President Joe Biden recently proposed sending $16 billion to the Federal Emergency Management Agency’s disaster relief fund. The money would supplement what Congress already gave the agency for this fiscal year. As of Sept. 1, it had $3.4 billion left in this fund. The agency is concerned, however, about running out of money as it deals with the aftermath of some major natural disasters.

That includes the Hawaii wildfires, which killed more than 100 people. FEMA estimates it will cost more than $5 billion to reconstruct the burned-out town of Lahaina. Hurricane Idalia hit Florida last week. The damage it caused may reach $20 billion. There have also been a number of smaller disasters, such as major flooding this summer in Montpelier, Vermont.
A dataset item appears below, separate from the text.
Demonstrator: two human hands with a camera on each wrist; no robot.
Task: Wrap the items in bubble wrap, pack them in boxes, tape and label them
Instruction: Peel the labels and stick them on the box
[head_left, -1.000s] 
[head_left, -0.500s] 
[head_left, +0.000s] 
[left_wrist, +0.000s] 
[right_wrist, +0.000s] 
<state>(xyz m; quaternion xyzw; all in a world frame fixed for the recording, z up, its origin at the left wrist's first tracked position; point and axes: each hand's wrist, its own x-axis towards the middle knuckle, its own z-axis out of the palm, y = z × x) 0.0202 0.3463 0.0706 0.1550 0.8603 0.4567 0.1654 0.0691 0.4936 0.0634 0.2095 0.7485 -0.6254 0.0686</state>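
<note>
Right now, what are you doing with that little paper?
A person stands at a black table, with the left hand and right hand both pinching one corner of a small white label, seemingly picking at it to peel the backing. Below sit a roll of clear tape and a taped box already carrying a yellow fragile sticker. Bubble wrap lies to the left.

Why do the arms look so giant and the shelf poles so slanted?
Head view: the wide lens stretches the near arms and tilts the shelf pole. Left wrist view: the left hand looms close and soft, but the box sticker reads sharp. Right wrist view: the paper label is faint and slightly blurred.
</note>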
Disaster relief isn’t controversial. Americans have long grown accustomed to a federal response in situations like these. But to only ask for disaster aid would be letting a crisis go to waste.

That’s why Mr. Biden is seeking to combine that request with $24 billion in new aid for Ukraine. That proposal has much less support than disaster relief. A recent CNN poll found a majority of the public opposes sending Ukraine more money. Many congressional Republicans are skeptical as well.

Putting both proposals in one bill gives Mr. Biden and Democrats a rhetorical club to attack Republicans who would consider opposing it. If a GOP elected officials objects, they can accuse him or her of voting against disaster relief even though their real objection was the Ukrainian aid.

That politically convenient dishonesty also allows Mr. Biden to avoid making the case for continuing to fund the Ukraine war. The American public needs to hear a robust discussion on that, especially on what a plausible resolution looks like. The notion that Russia will secede all the territory it took during the Obama administration is fanciful. Allowing Russian dictator Vladimir Putin to save face after being humiliated on the world stage is likely to be an unsatisfying necessity. Regardless, that debate is much more complicated than the need to shore up FEMA’s disaster relief fund.

On Wednesday, Sen. Rick Scott, R-Fla., introduced a standalone bill to provide disaster relief. Congress should pass that bill immediately, paving the way for a much-needed debate on Ukraine.